Go over the data and copy out each line with "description" in it.

Supplied entries>
'''

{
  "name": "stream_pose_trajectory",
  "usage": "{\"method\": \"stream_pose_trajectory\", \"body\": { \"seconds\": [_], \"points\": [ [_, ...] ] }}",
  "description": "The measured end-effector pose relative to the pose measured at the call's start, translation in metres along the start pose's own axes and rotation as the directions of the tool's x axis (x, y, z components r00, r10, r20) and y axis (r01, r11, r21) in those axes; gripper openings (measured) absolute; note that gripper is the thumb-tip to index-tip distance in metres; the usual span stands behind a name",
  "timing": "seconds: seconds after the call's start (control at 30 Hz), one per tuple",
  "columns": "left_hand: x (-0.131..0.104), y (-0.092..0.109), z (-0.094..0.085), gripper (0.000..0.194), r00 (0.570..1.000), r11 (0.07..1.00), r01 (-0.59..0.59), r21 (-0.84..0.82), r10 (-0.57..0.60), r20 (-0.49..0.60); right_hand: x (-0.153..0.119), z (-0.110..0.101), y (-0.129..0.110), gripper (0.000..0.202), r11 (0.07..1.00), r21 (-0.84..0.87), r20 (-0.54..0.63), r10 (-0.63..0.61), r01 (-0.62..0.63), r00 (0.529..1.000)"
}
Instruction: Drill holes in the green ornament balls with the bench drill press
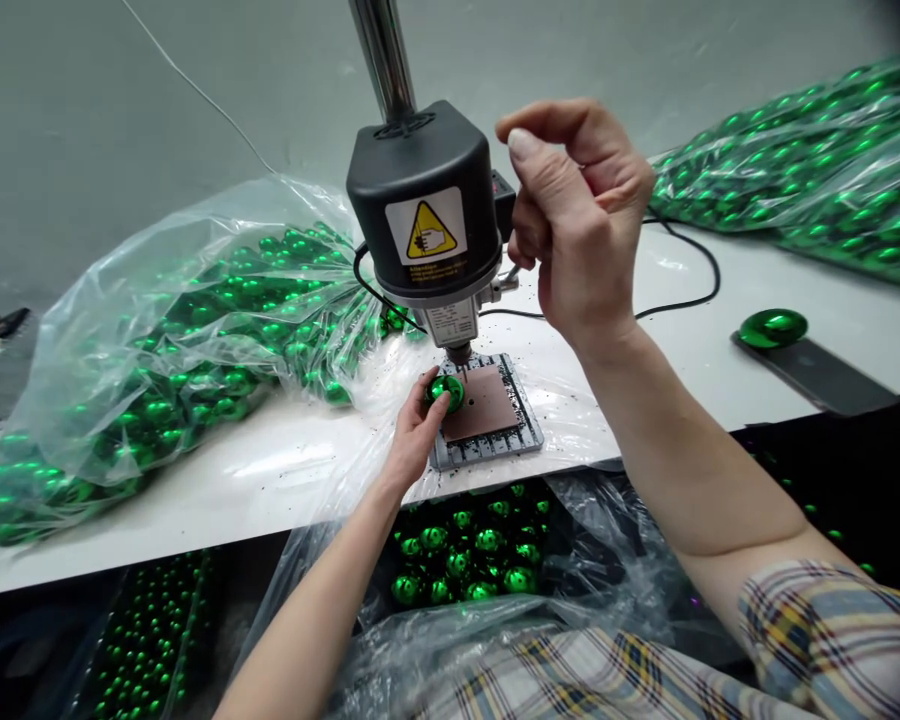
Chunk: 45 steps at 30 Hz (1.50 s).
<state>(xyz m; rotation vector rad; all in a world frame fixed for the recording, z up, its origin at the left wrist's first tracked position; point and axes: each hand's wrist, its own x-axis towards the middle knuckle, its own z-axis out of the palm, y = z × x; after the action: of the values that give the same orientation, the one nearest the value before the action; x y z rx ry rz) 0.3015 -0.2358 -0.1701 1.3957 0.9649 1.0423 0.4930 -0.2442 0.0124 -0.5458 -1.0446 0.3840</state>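
Observation:
My left hand [418, 425] grips a shiny green ball [447, 394] between thumb and fingers, at the left side of a brownish square pad [487, 400]. The ball is close beneath the chuck [459, 353] of a small black bench drill press [424, 200]. Raised to the right of the drill's head, my right hand [581, 205] is closed, with thumb and forefinger curled. A metal lever [506, 284] on the drill reaches toward its lower fingers, but whatever they hold is hidden. The pad rests on the drill's slotted metal base [529, 430], with dark shavings about it.
Clear plastic bags of green balls lie at the left [195, 330] and back right [810, 170]. A phone [832, 380] carries one green ornament [774, 327]. Below the table edge, more balls [487, 540] sit in plastic. A black cable [690, 300] loops behind my right arm.

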Motion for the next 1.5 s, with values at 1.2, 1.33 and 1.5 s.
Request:
{"method": "stream_pose_trajectory", "body": {
  "seconds": [1.2, 1.33, 1.5],
  "points": [
    [0.01, -0.029, 0.03, 0.058, 0.975, 0.909, -0.19, 0.371, 0.22, -0.038, -0.03, -0.016, 0.016, 0.027, 0.976, -0.116, -0.017, -0.189, 0.186, 0.982],
    [0.008, -0.024, 0.032, 0.058, 0.975, 0.908, -0.178, 0.379, 0.214, -0.056, -0.041, -0.019, 0.018, 0.014, 0.967, -0.113, -0.026, -0.234, 0.229, 0.972],
    [0.007, -0.021, 0.032, 0.057, 0.976, 0.904, -0.177, 0.388, 0.213, -0.053, -0.053, -0.026, 0.02, 0.012, 0.952, -0.112, 0.018, -0.286, 0.286, 0.958]
  ]
}}
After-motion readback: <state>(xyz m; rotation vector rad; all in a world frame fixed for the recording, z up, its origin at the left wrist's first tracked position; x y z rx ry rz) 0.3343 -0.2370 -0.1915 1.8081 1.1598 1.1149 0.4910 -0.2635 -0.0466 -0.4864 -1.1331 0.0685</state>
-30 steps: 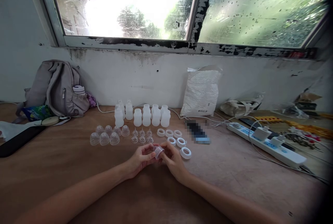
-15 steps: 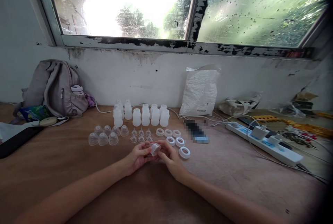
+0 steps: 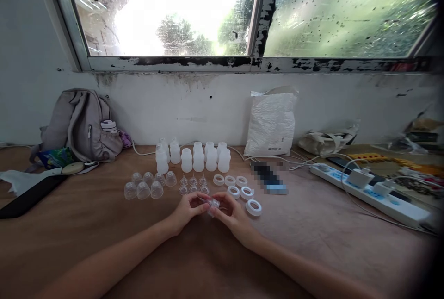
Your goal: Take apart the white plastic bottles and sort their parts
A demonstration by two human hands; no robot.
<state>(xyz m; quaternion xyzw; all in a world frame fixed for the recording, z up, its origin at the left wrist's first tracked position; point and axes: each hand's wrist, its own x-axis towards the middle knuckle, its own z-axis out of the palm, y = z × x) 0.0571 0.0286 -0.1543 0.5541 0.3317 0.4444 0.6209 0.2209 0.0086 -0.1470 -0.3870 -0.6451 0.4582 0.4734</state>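
Observation:
My left hand [image 3: 190,208] and my right hand [image 3: 231,215] meet at the middle of the table, fingers closed around a small clear bottle cap [image 3: 214,204]. The fingers cover part of the cap, so any piece inside it is hidden. Just beyond the hands stand several clear teats [image 3: 193,183] in two rows. White screw rings [image 3: 254,207] lie to the right, the closest one near my right hand. Clear dome covers [image 3: 143,190] are grouped to the left. Behind these, whitish baby bottles [image 3: 198,160] stand upright without tops.
A grey backpack [image 3: 86,127] leans by the wall at the left, with a black flat object [image 3: 33,196] before it. A white plastic package [image 3: 272,123] stands at the back. At right lie a power strip [image 3: 374,197], cables and a blurred dark item [image 3: 267,177].
Both hands have turned the clear cap, and it is now more covered by the fingers. The whole view has shifted slightly, moving the scene a little right and down.

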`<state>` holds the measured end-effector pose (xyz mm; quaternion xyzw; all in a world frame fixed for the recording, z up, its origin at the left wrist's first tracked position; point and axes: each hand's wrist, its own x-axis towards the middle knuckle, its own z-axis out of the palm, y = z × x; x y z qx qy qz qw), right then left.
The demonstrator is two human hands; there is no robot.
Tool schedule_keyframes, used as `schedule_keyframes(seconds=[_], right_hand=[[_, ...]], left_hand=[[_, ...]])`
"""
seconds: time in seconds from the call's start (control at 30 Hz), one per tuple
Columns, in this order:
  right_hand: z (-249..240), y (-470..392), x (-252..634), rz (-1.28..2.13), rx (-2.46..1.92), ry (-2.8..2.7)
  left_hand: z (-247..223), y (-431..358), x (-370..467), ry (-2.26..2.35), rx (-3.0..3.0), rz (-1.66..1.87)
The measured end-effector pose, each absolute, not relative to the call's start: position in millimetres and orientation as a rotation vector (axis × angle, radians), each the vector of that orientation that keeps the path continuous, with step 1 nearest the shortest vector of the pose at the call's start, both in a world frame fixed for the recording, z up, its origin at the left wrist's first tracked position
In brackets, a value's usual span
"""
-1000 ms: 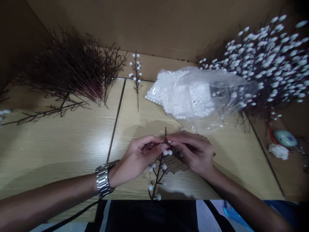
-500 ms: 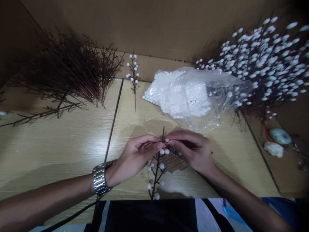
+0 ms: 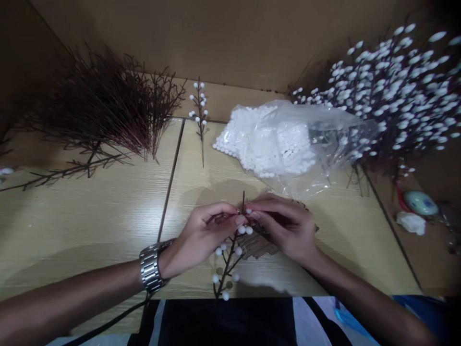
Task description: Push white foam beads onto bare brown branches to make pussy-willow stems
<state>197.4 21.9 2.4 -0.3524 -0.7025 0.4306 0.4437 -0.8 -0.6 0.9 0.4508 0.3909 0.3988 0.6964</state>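
Note:
Between both hands is a brown artificial berry branch (image 3: 226, 269), its bare stem end pointing away and its twigs hanging toward me. Several white balls sit on its twig tips. My left hand (image 3: 205, 238) pinches the stem between thumb and forefinger. Close against it, my right hand (image 3: 284, 226) pinches a small white berry (image 3: 248, 211) at the stem's right side. Whether that berry touches a twig tip is hidden by the fingers. Under the right hand lies a brown, ridged flat piece (image 3: 257, 245), partly covered.
A clear plastic bag of white berries (image 3: 270, 144) lies beyond the hands. Bare brown branches (image 3: 104, 105) are heaped at back left, berried branches (image 3: 403, 91) at back right. One berried sprig (image 3: 200, 108) lies between. A pale green rounded object (image 3: 420, 203) is at right.
The branch's lower twigs have swung slightly left. Both hands keep their pinches almost in place, and the whole view has shifted a little.

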Motion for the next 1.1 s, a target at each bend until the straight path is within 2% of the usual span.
schedule_keyframes(seconds=[0.3,0.63,1.1], right_hand=[[1.0,21.9,192.4,1.114,-0.904,-1.691],[-1.1,21.3,192.2,1.415,-0.951,-1.447],[2.4,18.0,189.5,1.366,-0.961,-1.488]], left_hand=[[-3.3,-3.9,-1.0,0.902,1.046,0.834],[0.6,-0.8,-0.8,0.853,1.005,0.869],[-2.3,-2.4,-1.1,0.869,1.016,0.899]])
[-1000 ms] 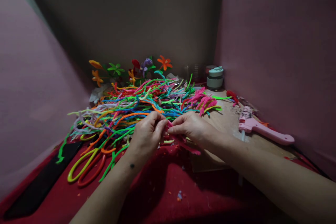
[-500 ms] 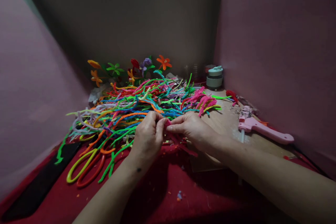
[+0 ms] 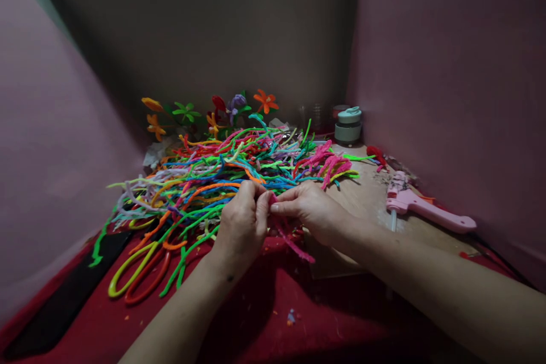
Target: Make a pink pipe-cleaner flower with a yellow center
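Between my two hands is a pink pipe cleaner (image 3: 293,247), its loose end hanging down to the right over the red cloth. My left hand (image 3: 245,216) is closed, thumb and bent forefinger pinching the pink piece. From the other side, my right hand (image 3: 313,209) pinches it with thumb and fingertips. The gripped part is mostly hidden by the fingers. Just beyond both hands spreads a big tangled heap of coloured pipe cleaners (image 3: 205,173), with a bunch of bright pink ones (image 3: 335,168) at its right end.
A pink glue gun (image 3: 430,213) lies on a wooden board (image 3: 358,196) at the right. Behind stand pipe-cleaner flowers (image 3: 267,101) and a cup with a pale green lid (image 3: 348,125). Yellow-and-red scissor handles (image 3: 128,278) poke out at the left. Scraps dot the red cloth (image 3: 256,307).
The hanging end of the pink pipe cleaner has swung slightly and shows brighter now. Both hands stay nearly in place, still pinching.
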`<state>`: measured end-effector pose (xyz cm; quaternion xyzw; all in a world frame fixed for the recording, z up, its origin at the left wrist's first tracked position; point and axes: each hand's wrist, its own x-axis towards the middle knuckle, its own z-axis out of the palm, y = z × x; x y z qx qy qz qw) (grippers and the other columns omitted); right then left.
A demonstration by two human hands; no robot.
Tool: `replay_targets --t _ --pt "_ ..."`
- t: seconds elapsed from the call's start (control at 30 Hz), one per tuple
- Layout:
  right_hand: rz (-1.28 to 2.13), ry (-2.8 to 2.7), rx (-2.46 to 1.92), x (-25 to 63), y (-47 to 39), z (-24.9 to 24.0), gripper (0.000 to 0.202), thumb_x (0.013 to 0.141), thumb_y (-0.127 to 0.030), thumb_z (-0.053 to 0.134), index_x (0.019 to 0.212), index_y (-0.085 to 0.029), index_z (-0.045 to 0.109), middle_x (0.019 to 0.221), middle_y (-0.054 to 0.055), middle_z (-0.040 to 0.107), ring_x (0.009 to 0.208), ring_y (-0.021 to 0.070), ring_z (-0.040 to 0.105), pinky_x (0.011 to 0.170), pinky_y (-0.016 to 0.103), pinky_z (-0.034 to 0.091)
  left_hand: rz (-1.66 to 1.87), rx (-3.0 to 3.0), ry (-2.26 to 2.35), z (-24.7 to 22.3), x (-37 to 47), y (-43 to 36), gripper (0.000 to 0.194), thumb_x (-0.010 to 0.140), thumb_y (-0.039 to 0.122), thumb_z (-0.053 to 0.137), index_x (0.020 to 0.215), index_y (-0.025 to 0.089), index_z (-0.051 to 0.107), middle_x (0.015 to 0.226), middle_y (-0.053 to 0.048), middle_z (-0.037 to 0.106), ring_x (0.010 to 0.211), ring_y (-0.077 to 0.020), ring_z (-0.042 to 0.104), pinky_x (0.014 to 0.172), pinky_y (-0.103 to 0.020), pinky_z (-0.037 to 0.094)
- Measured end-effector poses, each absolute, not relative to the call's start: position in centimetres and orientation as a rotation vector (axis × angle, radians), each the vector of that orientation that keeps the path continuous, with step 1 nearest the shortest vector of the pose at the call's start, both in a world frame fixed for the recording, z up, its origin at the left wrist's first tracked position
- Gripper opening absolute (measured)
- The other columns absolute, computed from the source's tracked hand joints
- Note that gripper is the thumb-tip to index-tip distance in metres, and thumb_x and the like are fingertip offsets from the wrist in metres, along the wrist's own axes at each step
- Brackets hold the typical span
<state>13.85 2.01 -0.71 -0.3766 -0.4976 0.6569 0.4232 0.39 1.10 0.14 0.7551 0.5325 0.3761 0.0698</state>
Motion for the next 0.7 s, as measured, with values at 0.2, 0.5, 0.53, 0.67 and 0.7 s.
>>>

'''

Problem solution>
  "description": "The measured end-effector pose relative to the pose measured at the call's start, translation in metres along the start pose's own axes and rotation as the directions of the tool's x axis (x, y, z components r00, r10, r20) and y axis (r01, r11, r21) in those axes; gripper openings (measured) absolute; note that gripper is the thumb-tip to index-tip distance in metres; the usual span stands behind a name",
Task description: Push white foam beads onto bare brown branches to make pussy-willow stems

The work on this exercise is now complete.